Required work: Exactly as written, copy the lines of the data below from the first through the one containing "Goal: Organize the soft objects".

Given data:
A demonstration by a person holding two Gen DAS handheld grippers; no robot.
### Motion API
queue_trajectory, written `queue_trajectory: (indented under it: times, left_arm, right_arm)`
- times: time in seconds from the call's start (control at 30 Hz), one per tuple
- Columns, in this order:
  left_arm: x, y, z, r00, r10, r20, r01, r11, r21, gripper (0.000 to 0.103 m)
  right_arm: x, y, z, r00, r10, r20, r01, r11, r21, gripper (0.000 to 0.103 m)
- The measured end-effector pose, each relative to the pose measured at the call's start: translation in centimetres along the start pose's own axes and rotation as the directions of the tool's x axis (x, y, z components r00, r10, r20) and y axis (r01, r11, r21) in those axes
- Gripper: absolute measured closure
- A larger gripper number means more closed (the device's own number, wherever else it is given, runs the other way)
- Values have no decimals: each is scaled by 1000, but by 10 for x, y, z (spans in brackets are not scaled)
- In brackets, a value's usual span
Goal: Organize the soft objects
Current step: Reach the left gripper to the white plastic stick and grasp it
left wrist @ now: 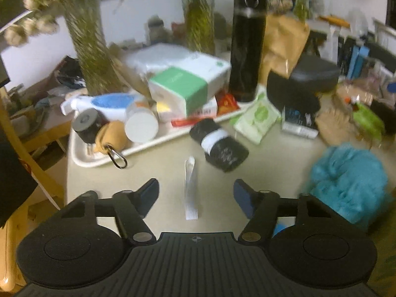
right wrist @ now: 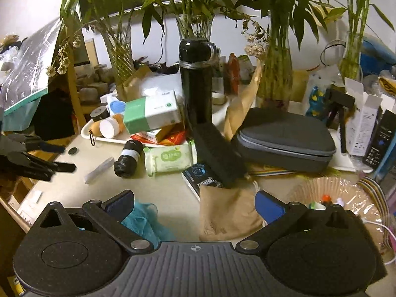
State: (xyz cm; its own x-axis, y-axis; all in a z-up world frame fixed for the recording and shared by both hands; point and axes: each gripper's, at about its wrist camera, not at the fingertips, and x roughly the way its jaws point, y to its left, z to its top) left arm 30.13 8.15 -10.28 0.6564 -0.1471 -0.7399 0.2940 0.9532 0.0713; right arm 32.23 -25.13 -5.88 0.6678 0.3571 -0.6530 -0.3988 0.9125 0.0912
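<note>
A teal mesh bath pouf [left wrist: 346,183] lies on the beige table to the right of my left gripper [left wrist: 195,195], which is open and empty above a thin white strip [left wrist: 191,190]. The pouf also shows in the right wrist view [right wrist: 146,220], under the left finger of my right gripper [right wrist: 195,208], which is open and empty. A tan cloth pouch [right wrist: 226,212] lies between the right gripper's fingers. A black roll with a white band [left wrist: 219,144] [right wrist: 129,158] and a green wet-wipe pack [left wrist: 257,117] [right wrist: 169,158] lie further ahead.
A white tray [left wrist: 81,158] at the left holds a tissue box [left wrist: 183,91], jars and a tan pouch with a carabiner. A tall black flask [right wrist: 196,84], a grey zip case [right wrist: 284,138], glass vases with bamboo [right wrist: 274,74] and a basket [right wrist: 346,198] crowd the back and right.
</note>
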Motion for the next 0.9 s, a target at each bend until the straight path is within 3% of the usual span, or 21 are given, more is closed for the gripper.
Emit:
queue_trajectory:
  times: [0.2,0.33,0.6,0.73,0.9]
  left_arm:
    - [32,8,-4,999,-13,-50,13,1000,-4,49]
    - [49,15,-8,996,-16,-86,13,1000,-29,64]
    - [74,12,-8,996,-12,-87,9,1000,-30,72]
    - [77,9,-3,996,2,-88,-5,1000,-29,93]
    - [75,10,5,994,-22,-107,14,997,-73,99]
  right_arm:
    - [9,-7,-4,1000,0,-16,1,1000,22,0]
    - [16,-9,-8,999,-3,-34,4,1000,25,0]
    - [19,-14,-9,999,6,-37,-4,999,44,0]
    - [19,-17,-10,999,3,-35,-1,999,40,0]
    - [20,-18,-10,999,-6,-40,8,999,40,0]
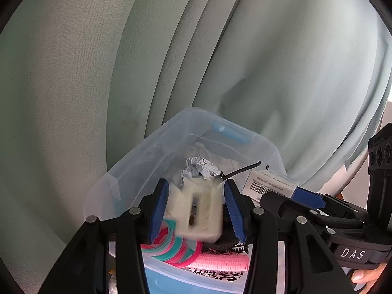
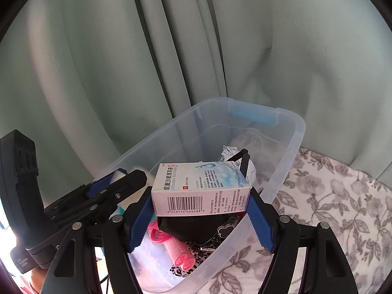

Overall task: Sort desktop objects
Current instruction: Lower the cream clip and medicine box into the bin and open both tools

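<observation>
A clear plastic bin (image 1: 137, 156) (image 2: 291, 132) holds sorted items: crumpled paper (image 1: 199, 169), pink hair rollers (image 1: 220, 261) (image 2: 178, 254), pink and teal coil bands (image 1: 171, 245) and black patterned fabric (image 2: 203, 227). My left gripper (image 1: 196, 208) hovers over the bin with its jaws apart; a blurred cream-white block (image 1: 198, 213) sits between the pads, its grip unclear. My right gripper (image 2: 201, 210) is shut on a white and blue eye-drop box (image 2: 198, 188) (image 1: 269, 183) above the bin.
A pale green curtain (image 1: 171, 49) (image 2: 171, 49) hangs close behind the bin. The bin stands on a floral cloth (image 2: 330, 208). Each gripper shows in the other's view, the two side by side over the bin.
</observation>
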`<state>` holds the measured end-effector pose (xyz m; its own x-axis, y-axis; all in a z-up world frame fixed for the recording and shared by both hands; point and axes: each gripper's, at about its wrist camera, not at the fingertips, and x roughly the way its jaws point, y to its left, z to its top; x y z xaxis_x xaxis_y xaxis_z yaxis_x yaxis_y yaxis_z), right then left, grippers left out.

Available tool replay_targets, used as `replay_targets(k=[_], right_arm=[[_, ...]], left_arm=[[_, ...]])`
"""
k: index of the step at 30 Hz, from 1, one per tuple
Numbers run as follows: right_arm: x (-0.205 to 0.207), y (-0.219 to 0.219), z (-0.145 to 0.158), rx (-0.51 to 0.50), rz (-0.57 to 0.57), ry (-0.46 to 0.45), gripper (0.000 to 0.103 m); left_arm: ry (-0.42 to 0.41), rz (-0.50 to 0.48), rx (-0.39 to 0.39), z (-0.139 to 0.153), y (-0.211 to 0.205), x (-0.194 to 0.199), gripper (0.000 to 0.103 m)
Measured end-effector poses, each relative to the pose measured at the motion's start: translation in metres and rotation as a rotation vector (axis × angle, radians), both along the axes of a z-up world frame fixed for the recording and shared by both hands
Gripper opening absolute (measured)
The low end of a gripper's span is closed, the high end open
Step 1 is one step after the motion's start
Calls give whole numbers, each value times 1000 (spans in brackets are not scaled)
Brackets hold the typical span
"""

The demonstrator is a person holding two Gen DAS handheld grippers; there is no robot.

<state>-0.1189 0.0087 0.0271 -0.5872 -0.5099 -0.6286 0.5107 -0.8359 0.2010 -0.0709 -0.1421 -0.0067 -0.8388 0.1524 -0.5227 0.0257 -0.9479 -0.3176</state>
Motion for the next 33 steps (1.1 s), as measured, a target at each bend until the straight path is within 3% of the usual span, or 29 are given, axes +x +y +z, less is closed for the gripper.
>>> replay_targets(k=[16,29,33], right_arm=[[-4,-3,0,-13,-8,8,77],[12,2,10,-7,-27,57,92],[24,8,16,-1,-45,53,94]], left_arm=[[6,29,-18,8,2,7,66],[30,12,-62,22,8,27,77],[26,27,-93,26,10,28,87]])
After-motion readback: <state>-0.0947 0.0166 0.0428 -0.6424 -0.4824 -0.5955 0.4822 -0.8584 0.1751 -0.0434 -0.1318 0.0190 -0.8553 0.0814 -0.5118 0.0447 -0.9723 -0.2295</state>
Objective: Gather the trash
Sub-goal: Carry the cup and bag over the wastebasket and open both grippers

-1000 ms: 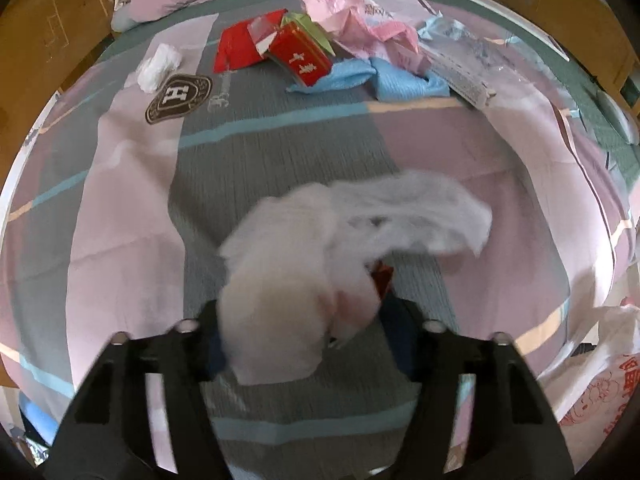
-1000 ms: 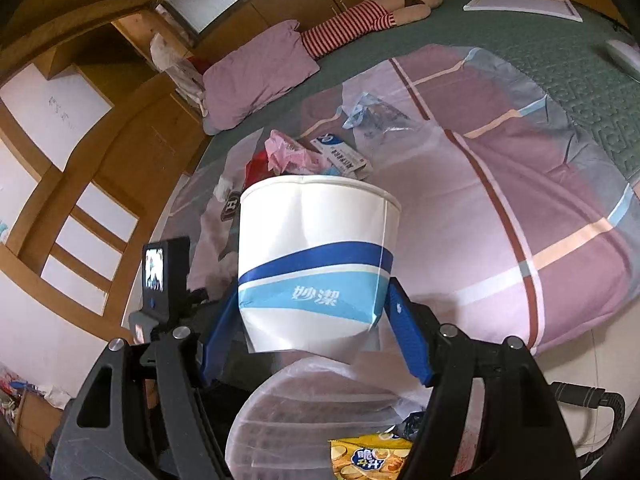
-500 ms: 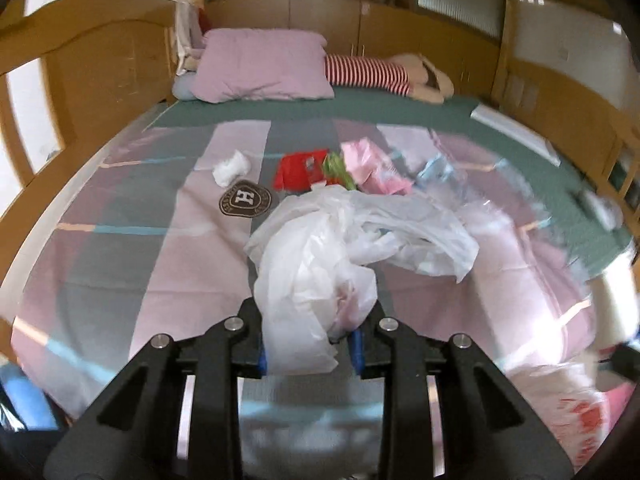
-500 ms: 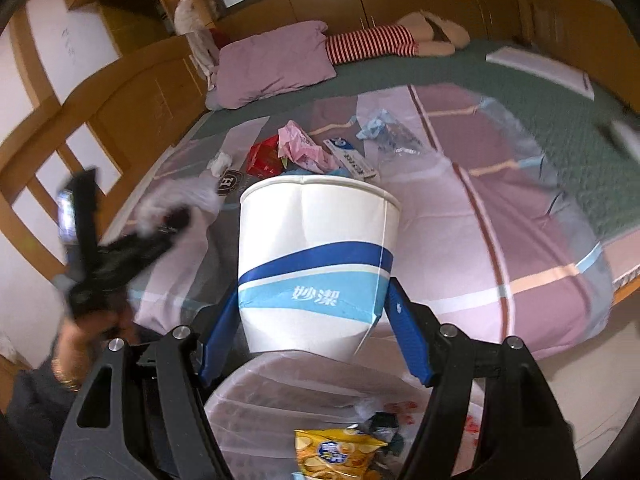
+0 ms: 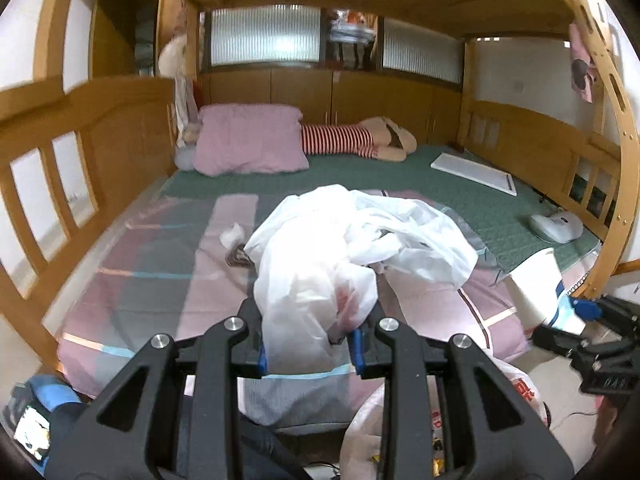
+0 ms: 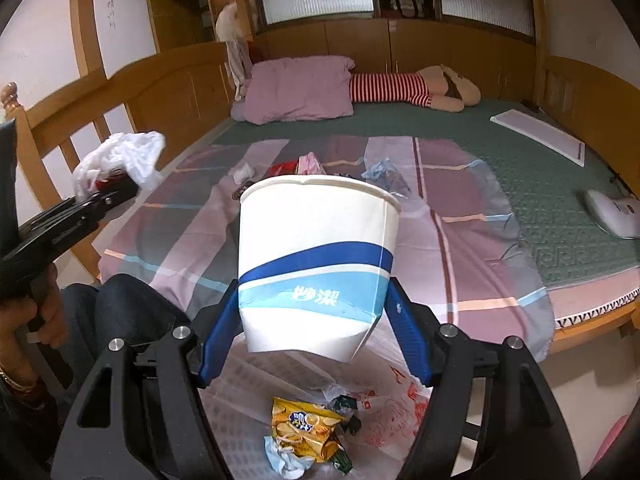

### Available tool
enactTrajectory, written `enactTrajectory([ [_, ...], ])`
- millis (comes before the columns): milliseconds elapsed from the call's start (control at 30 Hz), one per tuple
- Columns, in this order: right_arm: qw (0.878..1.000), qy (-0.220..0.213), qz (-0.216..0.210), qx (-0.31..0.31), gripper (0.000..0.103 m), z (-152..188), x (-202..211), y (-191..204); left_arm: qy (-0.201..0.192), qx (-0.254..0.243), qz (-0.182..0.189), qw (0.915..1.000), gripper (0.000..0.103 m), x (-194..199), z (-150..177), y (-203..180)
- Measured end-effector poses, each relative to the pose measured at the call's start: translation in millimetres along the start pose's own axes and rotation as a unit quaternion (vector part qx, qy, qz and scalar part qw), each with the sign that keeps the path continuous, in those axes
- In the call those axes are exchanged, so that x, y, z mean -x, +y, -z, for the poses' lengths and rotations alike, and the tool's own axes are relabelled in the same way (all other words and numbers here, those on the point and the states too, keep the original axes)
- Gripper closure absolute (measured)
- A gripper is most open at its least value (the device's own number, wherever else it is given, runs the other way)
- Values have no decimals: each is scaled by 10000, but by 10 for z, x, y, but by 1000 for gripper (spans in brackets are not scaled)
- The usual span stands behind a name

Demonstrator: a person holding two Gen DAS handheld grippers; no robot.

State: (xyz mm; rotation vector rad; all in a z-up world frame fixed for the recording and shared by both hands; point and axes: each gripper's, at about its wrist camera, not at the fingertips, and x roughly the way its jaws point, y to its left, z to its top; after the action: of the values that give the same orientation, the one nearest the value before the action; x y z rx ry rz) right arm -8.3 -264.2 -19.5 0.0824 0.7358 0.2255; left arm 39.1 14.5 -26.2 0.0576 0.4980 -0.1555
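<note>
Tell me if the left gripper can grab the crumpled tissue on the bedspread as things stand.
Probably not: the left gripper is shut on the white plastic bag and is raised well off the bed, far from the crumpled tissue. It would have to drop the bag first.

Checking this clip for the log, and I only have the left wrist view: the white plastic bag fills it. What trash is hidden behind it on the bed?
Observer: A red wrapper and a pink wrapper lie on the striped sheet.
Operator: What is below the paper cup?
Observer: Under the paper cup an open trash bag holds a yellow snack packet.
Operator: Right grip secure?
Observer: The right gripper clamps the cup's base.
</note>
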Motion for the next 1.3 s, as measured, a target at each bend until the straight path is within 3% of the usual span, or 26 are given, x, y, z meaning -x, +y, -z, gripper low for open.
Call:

Output of the exercise:
A demonstration by a person holding two Gen DAS handheld grippers; no robot.
### Motion API
queue_trajectory, written `queue_trajectory: (indented under it: times, left_arm, right_arm)`
- times: time in seconds from the call's start (control at 30 Hz), one per tuple
- Columns, in this order:
  left_arm: x, y, z, r00, r10, r20, r01, r11, r21, gripper (0.000 to 0.103 m)
  right_arm: x, y, z, r00, r10, r20, r01, r11, r21, gripper (0.000 to 0.103 m)
- The measured end-effector pose, each relative to the pose measured at the call's start: translation in centimetres along the start pose's own axes and rotation as the directions of the tool's x axis (x, y, z components r00, r10, r20) and y axis (r01, r11, r21) in those axes
- Gripper: absolute measured closure
- A larger gripper number means more closed (the device's own number, wherever else it is given, runs the other way)
- Values have no decimals: each is scaled by 1000, but by 10 for x, y, z (spans in brackets are not scaled)
- In brackets, a value's usual span
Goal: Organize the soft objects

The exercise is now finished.